Goal of the exercise
A bare number is all that is needed: how many lines below contain the string "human"?

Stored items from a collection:

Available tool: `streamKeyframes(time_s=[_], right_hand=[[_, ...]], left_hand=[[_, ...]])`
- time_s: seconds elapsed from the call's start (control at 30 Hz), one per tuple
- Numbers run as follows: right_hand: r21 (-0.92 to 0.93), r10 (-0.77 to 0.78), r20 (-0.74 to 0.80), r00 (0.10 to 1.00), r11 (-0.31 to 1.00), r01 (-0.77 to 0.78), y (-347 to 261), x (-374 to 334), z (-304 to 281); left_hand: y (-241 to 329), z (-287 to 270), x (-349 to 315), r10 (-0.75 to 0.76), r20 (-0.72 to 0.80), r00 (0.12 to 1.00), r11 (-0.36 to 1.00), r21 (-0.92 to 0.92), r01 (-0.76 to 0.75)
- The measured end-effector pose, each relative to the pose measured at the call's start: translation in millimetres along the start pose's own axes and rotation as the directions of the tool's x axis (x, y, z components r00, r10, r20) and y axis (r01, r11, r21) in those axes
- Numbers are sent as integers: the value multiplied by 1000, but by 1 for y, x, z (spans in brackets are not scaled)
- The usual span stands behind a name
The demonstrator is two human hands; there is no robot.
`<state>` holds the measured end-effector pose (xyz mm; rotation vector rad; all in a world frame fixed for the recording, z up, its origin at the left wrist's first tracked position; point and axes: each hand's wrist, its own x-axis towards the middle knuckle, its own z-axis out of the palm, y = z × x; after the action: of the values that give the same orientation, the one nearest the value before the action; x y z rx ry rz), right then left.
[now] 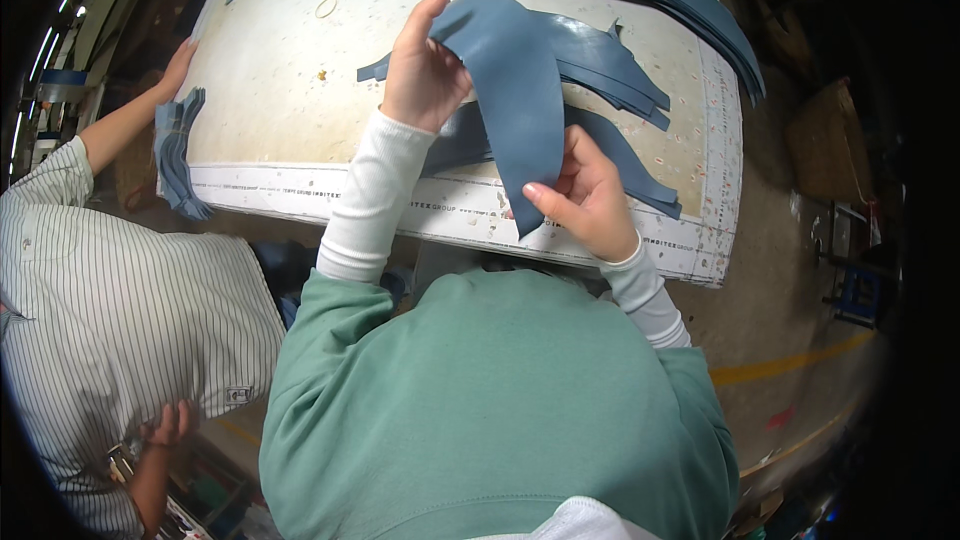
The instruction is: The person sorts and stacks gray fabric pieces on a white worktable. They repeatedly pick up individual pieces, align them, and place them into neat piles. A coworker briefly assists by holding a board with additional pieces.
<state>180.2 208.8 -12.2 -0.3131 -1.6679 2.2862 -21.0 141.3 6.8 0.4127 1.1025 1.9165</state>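
Note:
A wide blue leather-like strip (520,90) hangs bent between my two hands above the table. My left hand (425,75) grips its upper end, thumb pointing up and the other fingers partly behind the material. Lower down, my right hand (588,195) pinches the strip near its pointed tip, thumb in front. Behind it a stack of blue pieces (605,65) lies on the table, fanned at its right end. Nearer to me, more curved blue pieces (625,165) rest by the front edge, partly hidden by my hands and the held strip.
The pale worktable (270,70) has a printed white border. A curved stack of blue strips (640,0) lies at the far right. A tied blue bundle (178,150) hangs over the left edge. Beside it stands a person in a striped shirt (140,310), one hand on the table edge.

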Motion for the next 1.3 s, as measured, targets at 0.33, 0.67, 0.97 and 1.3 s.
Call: streamKeyframes(time_s=[0.33, 0.67, 0.97, 1.3], right_hand=[[-477, -235, -124, 964, 866, 150, 4, -1, -14], [-622, -405, -147, 902, 747, 234, 10, 1, -9], [-439, -274, -191, 943, 883, 168, 9, 6, -10], [-519, -126, -143, 982, 854, 34, -33, 33, -49]], left_hand=[[-30, 2, -36, -294, 125, 947, 938, 228, 261], [-33, -6, -31, -305, 173, 937, 948, 155, 279], [-36, -1, -36, -288, 147, 946, 954, -36, 296], [-49, 15, -42, -115, 133, 984, 969, -201, 140]])
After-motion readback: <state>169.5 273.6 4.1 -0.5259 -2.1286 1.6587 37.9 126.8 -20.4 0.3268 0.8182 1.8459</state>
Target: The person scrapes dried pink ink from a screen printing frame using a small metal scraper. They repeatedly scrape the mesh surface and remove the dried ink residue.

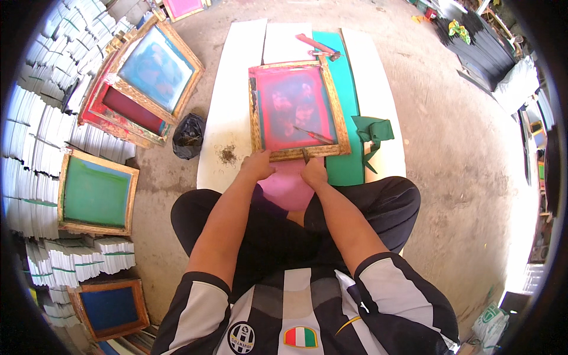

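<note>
So this rectangular wood-framed screen with pink-and-blue mesh (289,112) sits flat on the white boards (222,127). Left hand (258,165) has its fingers curled onto the near-left edge; right hand (315,172) is closed around what looks like a dark flat blade (306,155) at the near rail. If that slips, it could nick mesh or fingers. Tilting could slide the red-handled pointed tool (316,136) across the mesh.

Left head-worn fisheye, facing down past lap (275,244) toward framed screen (290,112).

Green-panelled wooden frame (97,192) beside white stacks (29,160), with a black plastic bag (189,137) nearby
</note>
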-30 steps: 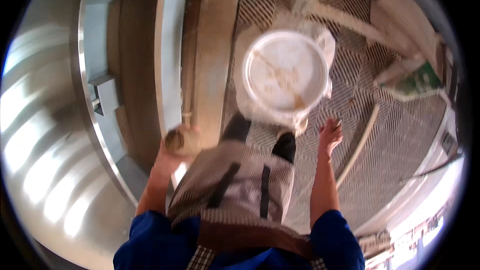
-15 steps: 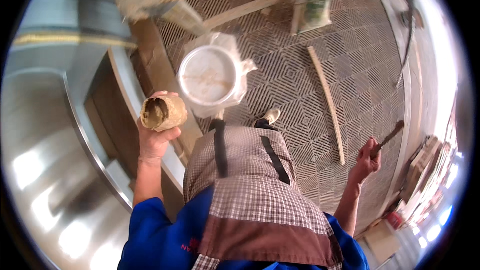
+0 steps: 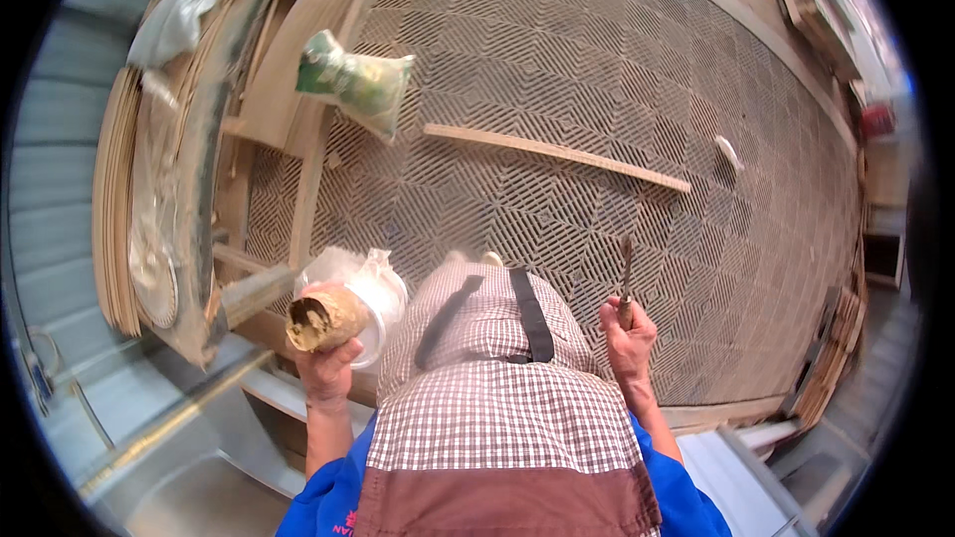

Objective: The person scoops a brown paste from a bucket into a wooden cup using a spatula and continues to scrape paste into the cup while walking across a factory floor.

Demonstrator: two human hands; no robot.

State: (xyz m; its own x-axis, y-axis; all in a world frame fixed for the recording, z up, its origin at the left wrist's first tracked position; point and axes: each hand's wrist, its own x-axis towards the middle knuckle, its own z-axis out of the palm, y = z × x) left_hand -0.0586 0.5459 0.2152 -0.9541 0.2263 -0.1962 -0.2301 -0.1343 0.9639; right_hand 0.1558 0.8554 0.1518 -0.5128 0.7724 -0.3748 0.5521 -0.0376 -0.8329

Output for this task
2